* Activity
Some lines below may hold the string "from". Count them and give only the total.

◇ ◇ ◇

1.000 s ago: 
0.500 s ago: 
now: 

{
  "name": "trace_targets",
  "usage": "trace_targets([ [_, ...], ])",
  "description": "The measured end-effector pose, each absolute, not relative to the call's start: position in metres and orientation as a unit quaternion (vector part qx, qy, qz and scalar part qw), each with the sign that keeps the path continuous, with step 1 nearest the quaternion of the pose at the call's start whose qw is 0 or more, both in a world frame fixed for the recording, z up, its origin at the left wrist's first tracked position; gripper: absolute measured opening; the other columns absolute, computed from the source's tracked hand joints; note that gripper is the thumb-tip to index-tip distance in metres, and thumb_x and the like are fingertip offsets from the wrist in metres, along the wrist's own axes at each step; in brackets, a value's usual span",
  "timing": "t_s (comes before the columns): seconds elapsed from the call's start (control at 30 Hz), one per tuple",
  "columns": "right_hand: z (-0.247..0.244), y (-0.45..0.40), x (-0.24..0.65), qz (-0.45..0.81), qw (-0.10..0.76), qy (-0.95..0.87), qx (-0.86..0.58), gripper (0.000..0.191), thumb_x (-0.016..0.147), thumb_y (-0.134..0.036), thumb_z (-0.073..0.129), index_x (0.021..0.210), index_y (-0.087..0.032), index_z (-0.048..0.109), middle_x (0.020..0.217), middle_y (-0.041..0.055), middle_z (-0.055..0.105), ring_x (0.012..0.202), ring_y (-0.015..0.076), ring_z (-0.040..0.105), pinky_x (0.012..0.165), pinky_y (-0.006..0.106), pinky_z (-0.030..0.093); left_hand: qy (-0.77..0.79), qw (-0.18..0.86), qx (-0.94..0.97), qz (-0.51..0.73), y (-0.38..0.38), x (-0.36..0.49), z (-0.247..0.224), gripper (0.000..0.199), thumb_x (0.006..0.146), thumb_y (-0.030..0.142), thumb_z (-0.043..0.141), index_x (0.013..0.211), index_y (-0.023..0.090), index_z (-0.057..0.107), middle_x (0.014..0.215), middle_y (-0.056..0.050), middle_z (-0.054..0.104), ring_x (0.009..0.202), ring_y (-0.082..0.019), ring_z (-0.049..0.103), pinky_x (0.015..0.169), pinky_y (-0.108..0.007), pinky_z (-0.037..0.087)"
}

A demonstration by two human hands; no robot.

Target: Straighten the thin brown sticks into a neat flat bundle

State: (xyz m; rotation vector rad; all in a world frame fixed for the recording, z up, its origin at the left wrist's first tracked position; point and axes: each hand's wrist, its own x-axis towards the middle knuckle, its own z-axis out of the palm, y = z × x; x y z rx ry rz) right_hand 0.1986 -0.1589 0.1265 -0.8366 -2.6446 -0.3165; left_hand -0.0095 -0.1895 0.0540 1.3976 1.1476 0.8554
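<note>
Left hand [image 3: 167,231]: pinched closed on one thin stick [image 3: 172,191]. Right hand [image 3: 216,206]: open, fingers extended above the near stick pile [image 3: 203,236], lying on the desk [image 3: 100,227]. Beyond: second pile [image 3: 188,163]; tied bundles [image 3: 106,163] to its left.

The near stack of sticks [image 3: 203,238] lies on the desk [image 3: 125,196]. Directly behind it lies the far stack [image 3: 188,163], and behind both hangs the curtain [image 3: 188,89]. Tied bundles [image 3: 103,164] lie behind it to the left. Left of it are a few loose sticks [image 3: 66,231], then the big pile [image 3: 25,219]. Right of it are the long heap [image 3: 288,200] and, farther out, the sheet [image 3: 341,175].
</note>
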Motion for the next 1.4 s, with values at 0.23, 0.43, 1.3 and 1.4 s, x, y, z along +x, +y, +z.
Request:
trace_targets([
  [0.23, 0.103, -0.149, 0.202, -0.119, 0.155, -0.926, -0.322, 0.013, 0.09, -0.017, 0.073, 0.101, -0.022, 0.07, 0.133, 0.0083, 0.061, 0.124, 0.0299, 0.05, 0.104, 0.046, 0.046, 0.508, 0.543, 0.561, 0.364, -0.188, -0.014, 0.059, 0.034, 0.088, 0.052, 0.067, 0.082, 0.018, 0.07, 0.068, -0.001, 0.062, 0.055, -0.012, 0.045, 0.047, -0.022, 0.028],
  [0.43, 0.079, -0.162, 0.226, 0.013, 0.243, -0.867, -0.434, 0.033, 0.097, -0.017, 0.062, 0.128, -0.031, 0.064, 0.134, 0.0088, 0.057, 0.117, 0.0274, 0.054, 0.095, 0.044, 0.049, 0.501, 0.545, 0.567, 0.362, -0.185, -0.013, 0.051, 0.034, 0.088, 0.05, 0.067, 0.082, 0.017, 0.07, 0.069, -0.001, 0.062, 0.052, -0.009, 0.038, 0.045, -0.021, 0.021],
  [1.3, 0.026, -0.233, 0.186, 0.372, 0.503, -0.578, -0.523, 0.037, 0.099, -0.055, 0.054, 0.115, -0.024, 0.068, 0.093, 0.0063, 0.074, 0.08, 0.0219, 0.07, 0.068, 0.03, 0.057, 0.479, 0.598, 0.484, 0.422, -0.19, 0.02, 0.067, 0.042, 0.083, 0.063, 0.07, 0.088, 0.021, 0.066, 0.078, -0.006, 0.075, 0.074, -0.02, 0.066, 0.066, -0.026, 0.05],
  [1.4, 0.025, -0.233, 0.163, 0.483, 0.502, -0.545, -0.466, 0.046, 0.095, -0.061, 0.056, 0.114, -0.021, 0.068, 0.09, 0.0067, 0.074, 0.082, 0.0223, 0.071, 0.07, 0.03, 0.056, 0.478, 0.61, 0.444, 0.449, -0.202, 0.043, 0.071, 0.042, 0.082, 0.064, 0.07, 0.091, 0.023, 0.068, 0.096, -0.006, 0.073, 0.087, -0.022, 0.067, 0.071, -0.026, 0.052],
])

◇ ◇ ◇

* Answer to this problem
2